Records supplied
>>>>>

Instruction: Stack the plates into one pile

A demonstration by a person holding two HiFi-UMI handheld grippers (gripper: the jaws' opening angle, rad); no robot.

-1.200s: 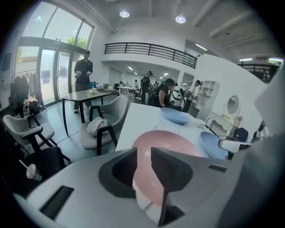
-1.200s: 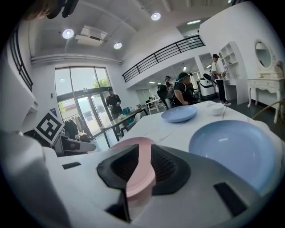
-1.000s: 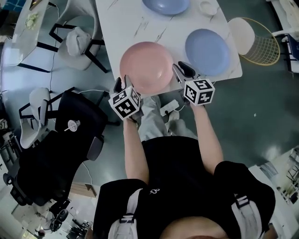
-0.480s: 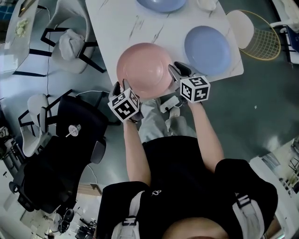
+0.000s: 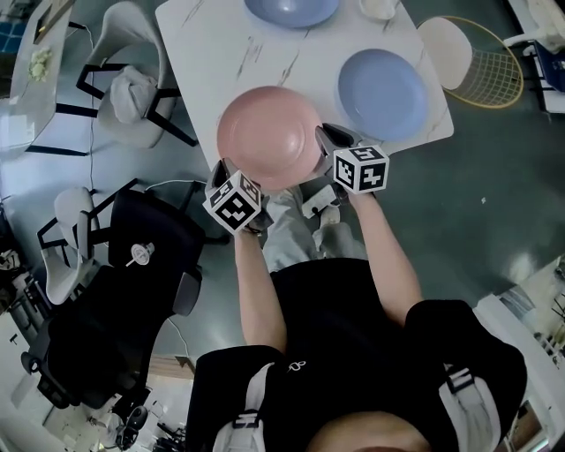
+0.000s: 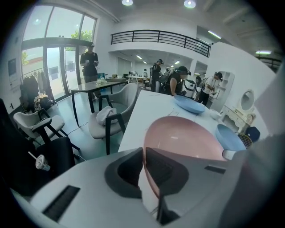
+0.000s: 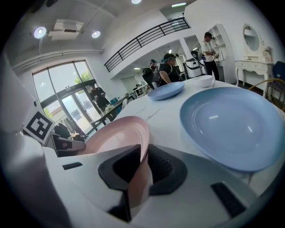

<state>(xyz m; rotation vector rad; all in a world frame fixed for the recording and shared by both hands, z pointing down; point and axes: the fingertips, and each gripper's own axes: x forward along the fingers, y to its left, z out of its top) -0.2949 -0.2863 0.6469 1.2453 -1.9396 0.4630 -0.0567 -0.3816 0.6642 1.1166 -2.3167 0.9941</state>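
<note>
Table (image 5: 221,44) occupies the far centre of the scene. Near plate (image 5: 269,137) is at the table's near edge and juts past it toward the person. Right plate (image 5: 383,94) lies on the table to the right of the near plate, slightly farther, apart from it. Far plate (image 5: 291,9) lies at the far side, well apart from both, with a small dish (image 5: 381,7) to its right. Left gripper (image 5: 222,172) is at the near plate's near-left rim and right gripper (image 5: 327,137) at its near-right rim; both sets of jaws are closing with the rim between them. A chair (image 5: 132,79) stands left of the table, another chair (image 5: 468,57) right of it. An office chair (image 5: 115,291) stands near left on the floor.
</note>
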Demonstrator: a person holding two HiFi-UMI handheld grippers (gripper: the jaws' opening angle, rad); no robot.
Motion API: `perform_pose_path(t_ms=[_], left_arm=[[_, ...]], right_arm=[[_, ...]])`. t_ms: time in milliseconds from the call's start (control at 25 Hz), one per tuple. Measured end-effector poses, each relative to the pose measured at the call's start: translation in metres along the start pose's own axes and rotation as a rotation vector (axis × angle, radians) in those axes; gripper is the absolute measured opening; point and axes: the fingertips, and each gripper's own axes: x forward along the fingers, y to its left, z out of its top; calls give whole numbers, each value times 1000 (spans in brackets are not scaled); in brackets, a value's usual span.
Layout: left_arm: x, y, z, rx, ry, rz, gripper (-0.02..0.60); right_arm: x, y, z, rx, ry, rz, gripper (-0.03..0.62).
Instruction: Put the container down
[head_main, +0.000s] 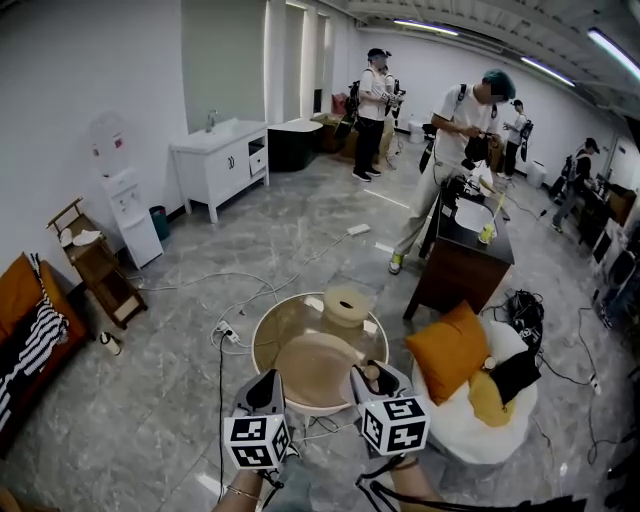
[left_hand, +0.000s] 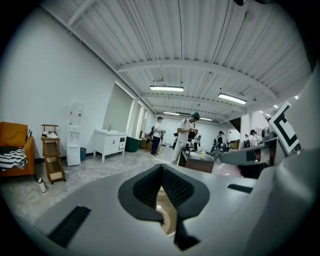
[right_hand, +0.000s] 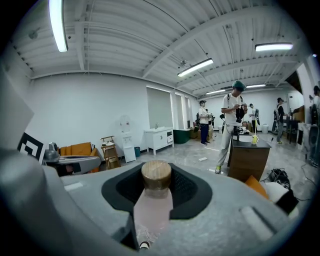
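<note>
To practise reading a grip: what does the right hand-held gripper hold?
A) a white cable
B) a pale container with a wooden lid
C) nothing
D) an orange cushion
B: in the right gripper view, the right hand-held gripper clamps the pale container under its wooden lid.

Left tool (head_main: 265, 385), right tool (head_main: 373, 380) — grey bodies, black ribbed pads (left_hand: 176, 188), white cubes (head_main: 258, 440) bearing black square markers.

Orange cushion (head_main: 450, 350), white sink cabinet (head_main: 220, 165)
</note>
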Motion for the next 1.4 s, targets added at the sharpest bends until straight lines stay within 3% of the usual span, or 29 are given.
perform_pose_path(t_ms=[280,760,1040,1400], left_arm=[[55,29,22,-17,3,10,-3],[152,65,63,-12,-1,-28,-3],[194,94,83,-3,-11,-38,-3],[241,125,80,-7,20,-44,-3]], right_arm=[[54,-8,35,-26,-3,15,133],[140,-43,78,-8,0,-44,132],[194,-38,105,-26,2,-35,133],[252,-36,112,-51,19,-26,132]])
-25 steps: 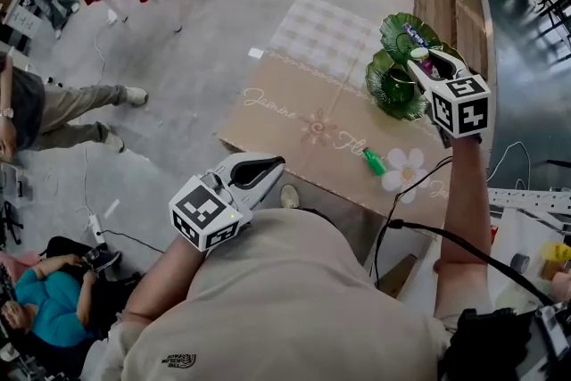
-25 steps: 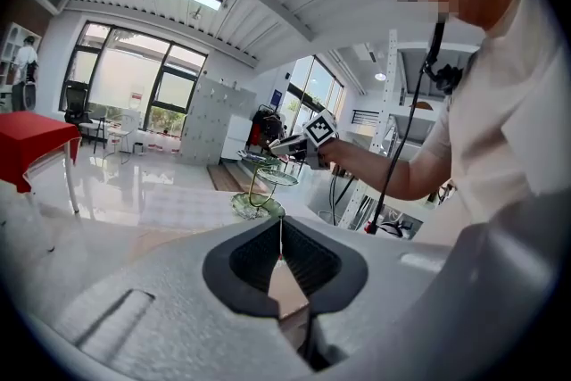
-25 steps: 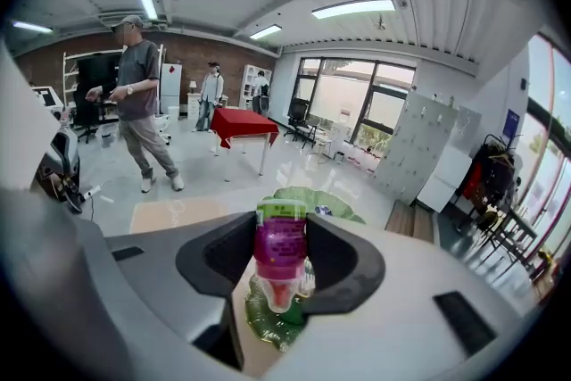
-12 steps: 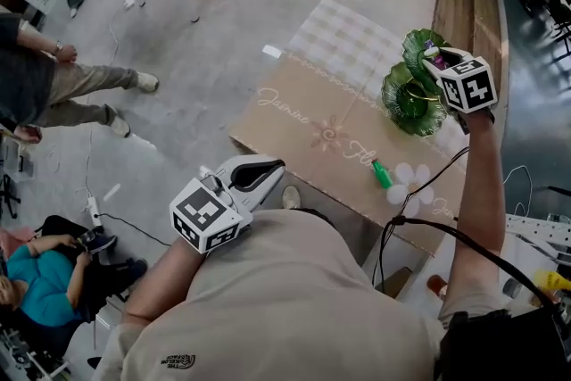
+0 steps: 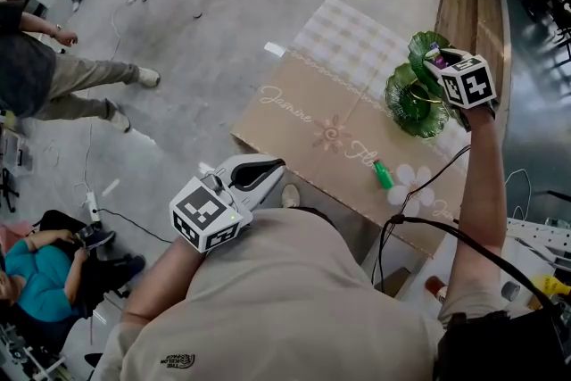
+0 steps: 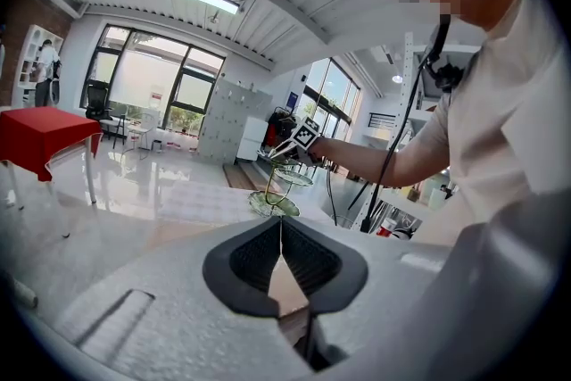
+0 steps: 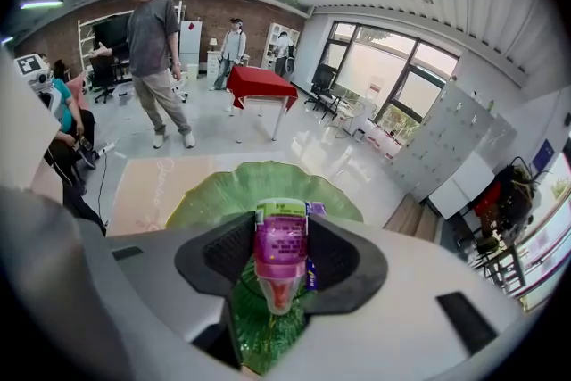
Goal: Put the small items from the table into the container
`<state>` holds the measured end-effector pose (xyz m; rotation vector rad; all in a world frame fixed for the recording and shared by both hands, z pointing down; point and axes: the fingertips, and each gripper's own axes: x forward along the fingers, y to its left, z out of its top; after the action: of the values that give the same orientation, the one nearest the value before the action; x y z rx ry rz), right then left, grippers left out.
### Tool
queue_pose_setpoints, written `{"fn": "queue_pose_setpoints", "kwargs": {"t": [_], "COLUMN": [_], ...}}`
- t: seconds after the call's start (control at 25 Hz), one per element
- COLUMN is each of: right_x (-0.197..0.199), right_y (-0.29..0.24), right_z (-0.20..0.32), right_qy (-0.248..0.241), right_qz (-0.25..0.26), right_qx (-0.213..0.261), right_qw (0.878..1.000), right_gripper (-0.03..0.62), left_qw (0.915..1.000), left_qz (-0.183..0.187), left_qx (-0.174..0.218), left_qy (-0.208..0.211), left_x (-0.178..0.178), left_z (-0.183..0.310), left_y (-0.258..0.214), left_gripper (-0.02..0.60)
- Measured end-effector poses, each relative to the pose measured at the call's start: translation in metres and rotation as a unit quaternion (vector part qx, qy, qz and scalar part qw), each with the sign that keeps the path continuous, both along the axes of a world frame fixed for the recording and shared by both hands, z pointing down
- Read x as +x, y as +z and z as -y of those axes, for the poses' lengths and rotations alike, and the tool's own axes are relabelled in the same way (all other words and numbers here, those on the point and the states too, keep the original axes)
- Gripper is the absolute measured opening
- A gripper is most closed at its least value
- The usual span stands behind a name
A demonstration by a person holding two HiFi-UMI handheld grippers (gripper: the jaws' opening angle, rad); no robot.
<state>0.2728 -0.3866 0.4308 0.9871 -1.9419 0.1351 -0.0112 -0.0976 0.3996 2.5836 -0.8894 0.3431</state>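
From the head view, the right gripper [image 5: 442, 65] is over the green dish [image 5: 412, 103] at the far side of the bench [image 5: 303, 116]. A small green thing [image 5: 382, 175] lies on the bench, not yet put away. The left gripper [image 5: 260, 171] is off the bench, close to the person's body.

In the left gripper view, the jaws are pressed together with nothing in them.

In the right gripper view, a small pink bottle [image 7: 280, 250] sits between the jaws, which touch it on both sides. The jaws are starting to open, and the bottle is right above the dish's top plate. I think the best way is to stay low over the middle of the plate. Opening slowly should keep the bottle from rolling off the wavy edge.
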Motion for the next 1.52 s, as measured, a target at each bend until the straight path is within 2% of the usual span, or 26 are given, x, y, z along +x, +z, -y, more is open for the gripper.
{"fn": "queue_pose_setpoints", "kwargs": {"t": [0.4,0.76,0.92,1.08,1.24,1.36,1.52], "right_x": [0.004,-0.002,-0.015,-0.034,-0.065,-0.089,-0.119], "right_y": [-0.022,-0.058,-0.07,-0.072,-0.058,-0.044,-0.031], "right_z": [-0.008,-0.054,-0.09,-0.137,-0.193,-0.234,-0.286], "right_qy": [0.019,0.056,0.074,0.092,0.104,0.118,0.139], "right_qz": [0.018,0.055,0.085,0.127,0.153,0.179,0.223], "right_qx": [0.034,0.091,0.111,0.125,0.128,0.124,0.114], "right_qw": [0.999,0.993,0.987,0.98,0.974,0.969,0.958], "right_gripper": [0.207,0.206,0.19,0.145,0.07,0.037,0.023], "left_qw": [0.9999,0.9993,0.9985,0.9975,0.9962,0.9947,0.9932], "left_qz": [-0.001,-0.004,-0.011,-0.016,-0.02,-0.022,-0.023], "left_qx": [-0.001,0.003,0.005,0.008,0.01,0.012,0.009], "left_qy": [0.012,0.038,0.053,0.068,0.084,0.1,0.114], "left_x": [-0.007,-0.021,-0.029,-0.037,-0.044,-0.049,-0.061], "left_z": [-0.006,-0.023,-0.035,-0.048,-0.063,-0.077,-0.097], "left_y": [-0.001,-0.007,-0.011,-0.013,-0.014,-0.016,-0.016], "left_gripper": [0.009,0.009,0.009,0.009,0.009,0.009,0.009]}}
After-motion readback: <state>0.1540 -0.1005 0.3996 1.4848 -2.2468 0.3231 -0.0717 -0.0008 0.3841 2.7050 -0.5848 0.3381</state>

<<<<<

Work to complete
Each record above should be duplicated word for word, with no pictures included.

Answer to the exercise
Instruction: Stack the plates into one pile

A demonstration by a person holding two HiFi-UMI handheld grippers (gripper: the jaws' opening angle, rad); no robot.

-1.200s: 
-1.200s: 
-1.000s: 
-0.480s: 
+0.000s: 
+0.000s: 
+0.000s: 

<state>(xyz m; rotation vector rad; all in a world frame fixed for the recording and shared by both hands, z pointing down; point and axes: the fingertips, and each gripper's own axes: x forward along the fingers, y to its left, z out of its top) -0.2949 -0.2863 0.6469 1.2453 -1.9396 0.4630 -0.0567 -0.3816 0.6642 1.1166 -2.3167 0.9941</state>
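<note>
Table (image 5: 221,44) occupies the far centre of the scene. Near plate (image 5: 269,137) is at the table's near edge and juts past it toward the person. Right plate (image 5: 383,94) lies on the table to the right of the near plate, slightly farther, apart from it. Far plate (image 5: 291,9) lies at the far side, well apart from both, with a small dish (image 5: 381,7) to its right. Left gripper (image 5: 222,172) is at the near plate's near-left rim and right gripper (image 5: 327,137) at its near-right rim; both sets of jaws are closing with the rim between them. A chair (image 5: 132,79) stands left of the table, another chair (image 5: 468,57) right of it. An office chair (image 5: 115,291) stands near left on the floor.
</note>
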Demonstrator: a person holding two HiFi-UMI handheld grippers (gripper: the jaws' opening angle, rad); no robot.
Motion API: `perform_pose_path(t_ms=[_], left_arm=[[_, ...]], right_arm=[[_, ...]])`. t_ms: time in milliseconds from the call's start (control at 25 Hz), one per tuple. Measured end-effector poses, each relative to the pose measured at the call's start: translation in metres along the start pose's own axes and rotation as a rotation vector (axis × angle, radians) in those axes; gripper is the absolute measured opening; point and axes: the fingertips, and each gripper's own axes: x forward along the fingers, y to its left, z out of its top; calls give whole numbers, each value times 1000 (spans in brackets are not scaled); in brackets, a value's usual span.
Layout: left_arm: x, y, z, rx, ry, rz, gripper (-0.02..0.60); right_arm: x, y, z, rx, ry, rz, gripper (-0.03..0.62).
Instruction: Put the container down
[head_main, +0.000s] 
[left_hand, +0.000s] 
[right_hand, +0.000s] 
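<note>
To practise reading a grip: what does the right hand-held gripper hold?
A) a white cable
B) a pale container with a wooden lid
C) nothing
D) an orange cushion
B: in the right gripper view, the right hand-held gripper clamps the pale container under its wooden lid.

Left tool (head_main: 265, 385), right tool (head_main: 373, 380) — grey bodies, black ribbed pads (left_hand: 176, 188), white cubes (head_main: 258, 440) bearing black square markers.

Orange cushion (head_main: 450, 350), white sink cabinet (head_main: 220, 165)
</note>
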Motion for the next 1.4 s, targets added at the sharpest bends until straight lines stay within 3% of the usual span, or 29 are given.
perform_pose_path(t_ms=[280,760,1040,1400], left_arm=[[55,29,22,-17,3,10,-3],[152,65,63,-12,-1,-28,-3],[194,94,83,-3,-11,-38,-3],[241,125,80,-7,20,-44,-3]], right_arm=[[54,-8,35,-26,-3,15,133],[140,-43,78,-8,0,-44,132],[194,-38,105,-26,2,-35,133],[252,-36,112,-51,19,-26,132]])
-25 steps: 
-25 steps: 
-25 steps: 
-12 steps: 
+0 steps: 
+0 steps: 
+0 steps: 
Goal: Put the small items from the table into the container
`<state>` holds the measured end-effector pose (xyz m; rotation vector rad; all in a world frame fixed for the recording and shared by both hands, z pointing down; point and axes: the fingertips, and each gripper's own axes: x forward along the fingers, y to its left, z out of its top; after the action: of the values that give the same orientation, the one nearest the value before the action; x y z rx ry rz), right then left, grippers left out.
### Tool
queue_pose_setpoints, written `{"fn": "queue_pose_setpoints", "kwargs": {"t": [_], "COLUMN": [_], ...}}`
- t: seconds after the call's start (control at 25 Hz), one per element
- COLUMN is each of: right_x (-0.197..0.199), right_y (-0.29..0.24), right_z (-0.20..0.32), right_qy (-0.248..0.241), right_qz (-0.25..0.26), right_qx (-0.213..0.261), right_qw (0.878..1.000), right_gripper (-0.03..0.62), left_qw (0.915..1.000), left_qz (-0.183..0.187), left_qx (-0.174..0.218), left_qy (-0.208..0.211), left_x (-0.178..0.178), left_z (-0.183..0.310), left_y (-0.258..0.214), left_gripper (-0.02..0.60)
- Measured end-effector poses, each relative to the pose measured at the call's start: translation in metres and rotation as a unit quaternion (vector part qx, qy, qz and scalar part qw), each with the sign that keeps the path continuous, both along the axes of a world frame fixed for the recording and shared by both hands, z pointing down
- Read x as +x, y as +z and z as -y of those axes, for the poses' lengths and rotations alike, and the tool's own axes are relabelled in the same way (all other words and numbers here, those on the point and the states too, keep the original axes)
- Gripper is the absolute measured opening
- A gripper is most closed at its least value
- The usual span stands behind a name
A demonstration by a person holding two HiFi-UMI handheld grippers (gripper: the jaws' opening angle, rad); no robot.
<state>0.2728 -0.3866 0.4308 0.9871 -1.9419 0.1351 -0.0112 -0.0976 0.3996 2.5836 -0.8894 0.3431</state>
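From the head view, the right gripper [image 5: 442, 65] is over the green dish [image 5: 412, 103] at the far side of the bench [image 5: 303, 116]. A small green thing [image 5: 382, 175] lies on the bench, not yet put away. The left gripper [image 5: 260, 171] is off the bench, close to the person's body.

In the left gripper view, the jaws are pressed together with nothing in them.

In the right gripper view, a small pink bottle [image 7: 280, 250] sits between the jaws, which touch it on both sides. The jaws are starting to open, and the bottle is right above the dish's top plate. I think the best way is to stay low over the middle of the plate. Opening slowly should keep the bottle from rolling off the wavy edge.
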Motion for the next 1.52 s, as measured, a target at each bend until the straight path is within 2% of the usual span, or 26 are given, x, y, z along +x, +z, -y, more is open for the gripper.
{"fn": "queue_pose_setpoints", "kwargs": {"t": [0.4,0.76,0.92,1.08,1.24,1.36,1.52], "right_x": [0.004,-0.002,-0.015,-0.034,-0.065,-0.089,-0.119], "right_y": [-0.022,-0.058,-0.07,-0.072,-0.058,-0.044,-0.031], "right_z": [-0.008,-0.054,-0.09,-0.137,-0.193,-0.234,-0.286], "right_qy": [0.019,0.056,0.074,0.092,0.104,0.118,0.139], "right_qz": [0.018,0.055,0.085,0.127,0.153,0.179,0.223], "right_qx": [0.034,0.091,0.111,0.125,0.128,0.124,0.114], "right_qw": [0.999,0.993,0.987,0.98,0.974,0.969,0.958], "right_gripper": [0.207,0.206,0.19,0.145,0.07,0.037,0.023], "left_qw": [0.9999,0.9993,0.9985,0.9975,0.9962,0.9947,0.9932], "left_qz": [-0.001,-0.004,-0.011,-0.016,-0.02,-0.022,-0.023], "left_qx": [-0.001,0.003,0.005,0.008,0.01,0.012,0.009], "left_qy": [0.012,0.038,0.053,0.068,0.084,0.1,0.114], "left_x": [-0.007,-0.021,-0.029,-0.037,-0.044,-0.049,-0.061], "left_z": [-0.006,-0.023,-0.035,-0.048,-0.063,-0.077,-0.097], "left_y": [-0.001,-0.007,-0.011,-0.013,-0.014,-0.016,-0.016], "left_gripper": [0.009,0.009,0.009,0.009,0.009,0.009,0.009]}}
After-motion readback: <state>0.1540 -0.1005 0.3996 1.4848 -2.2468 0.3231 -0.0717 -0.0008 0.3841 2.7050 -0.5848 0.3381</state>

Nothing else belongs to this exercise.